The Senate’s Crusade to Stay a 98-Member Chamber
In eighth-grade civics, I learned that the U.S. Senate had, and would continue to have, 100 members. Well, Mr. Miller, seems you didn’t tell me the whole story.
When the new Senate is sworn in next week, it will most likely be a team of 98, following declarations by Senate leaders that Minnesota and Illinois will not be allowed to seat their controversial junior senators.
In Minnesota, Democratic Sen. Amy Klobuchar suggested last week that Al Franken be seated if he is certified as the winner by the State Canvassing Board, even though his Republican opponent, incumbent Sen. Norm Coleman, will be certain to contest the results.
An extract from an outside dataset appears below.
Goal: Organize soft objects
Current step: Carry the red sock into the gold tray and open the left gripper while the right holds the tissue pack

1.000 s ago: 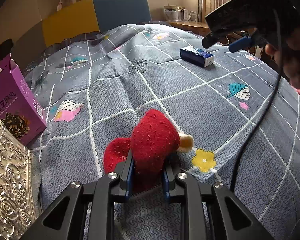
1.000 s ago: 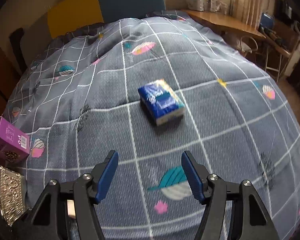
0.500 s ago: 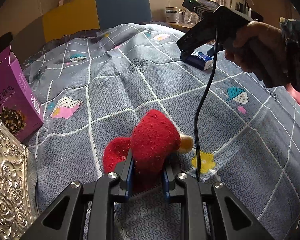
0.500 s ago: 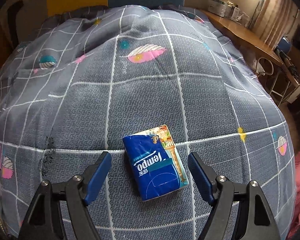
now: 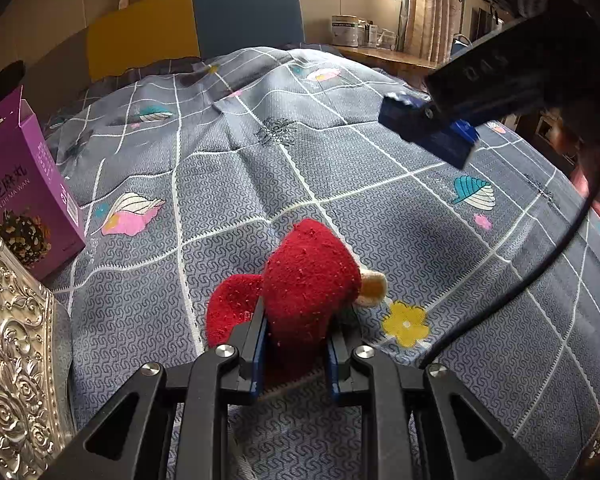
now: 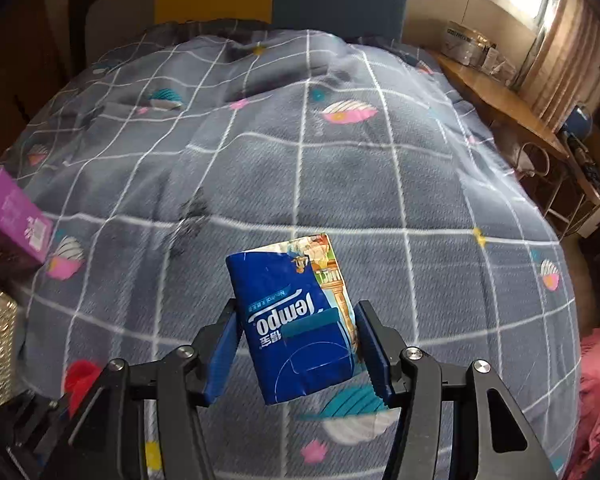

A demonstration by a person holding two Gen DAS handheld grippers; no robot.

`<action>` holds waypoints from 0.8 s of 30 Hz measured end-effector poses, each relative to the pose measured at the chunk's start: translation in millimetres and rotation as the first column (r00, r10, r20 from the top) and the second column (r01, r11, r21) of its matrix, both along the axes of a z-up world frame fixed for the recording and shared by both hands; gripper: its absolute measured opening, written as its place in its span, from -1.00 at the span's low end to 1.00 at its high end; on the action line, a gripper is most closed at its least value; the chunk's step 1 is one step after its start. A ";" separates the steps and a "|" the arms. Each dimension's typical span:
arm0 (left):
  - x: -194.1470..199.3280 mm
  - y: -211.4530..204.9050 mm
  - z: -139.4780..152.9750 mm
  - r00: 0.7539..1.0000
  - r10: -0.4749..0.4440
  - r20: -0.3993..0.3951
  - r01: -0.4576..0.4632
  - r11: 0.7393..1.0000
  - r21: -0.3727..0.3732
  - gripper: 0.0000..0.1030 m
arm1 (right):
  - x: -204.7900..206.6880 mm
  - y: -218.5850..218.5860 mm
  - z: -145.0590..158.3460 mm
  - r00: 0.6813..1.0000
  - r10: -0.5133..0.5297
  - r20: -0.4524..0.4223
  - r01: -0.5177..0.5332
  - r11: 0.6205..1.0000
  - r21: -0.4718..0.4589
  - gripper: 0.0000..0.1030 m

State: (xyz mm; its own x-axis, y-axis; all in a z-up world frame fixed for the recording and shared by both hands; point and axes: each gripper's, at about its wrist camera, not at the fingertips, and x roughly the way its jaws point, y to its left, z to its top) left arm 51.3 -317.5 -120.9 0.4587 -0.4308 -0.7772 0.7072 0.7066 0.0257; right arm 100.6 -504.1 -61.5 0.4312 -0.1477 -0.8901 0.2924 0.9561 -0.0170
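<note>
My left gripper is shut on a red plush toy with a tan tip, resting on the grey patterned bedspread. My right gripper is shut on a blue Tempo tissue pack and holds it lifted above the bedspread. In the left wrist view the right gripper with the blue pack shows at the upper right. The red toy shows at the lower left of the right wrist view.
A purple carton and an embossed silver box stand at the left. A yellow and blue headboard is behind the bed. A wooden desk with jars runs along the right. A pink cloth lies at the right edge.
My right gripper closed on the tissue pack and lifted it off the bedspread. My left gripper stayed shut on the red toy in place.
</note>
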 end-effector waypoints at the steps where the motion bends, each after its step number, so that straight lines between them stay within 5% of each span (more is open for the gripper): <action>1: 0.0 0.0 -0.1 1.000 0.000 0.001 0.000 1.000 0.001 -0.58 | -7.8 6.9 -5.0 1.000 -0.009 -0.015 0.010 1.000 0.019 0.11; 7: -1.3 -1.8 -0.1 1.000 0.001 0.009 -0.001 1.000 0.010 -0.57 | -28.1 10.9 -55.3 0.995 -0.059 -0.076 0.067 0.992 0.106 0.12; 12: -2.1 -3.5 -0.5 1.000 0.002 0.018 -0.002 1.000 0.021 -0.57 | -26.6 24.1 -59.3 0.997 -0.035 -0.075 0.037 0.999 0.022 0.11; 24: 3.3 -9.4 5.2 1.000 0.000 -0.019 0.002 0.997 0.072 -0.62 | -27.2 23.9 -60.0 0.998 0.000 -0.062 0.001 1.000 0.015 0.15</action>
State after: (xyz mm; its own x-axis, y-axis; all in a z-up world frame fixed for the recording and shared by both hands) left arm 54.6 -326.9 -115.7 0.4431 -0.3741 -0.8146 0.7087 0.7027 0.0628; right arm 73.4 -480.1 -121.4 0.3754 -0.1339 -0.9172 0.2919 0.9562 -0.0201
But today, Sen. John Cornyn (R-Texas), the new head of the National Republican Senatorial Committee, vowed to block any attempt to seat Franken, according to Politico. Faced with the prospect of a Republican filibuster, it is unlikely that the Democrats will try to seat Franken before the election is fully settled.
And then there’s Illinois, which these days is looking like something out of Lewis Carroll. Daphne has a great post on this, in which she argues that the Democratic leadership in the Senate might have trouble preventing Roland Burris from taking his seat in the chamber. My old professor Akhil Reed Amar, widely considered the coolest constitutional scholar out there, comes to a different conclusion.
In any case, it’s almost inconceivable that the Senate will start its session at full strength. You might have to revise your lesson plan, Mr. Miller.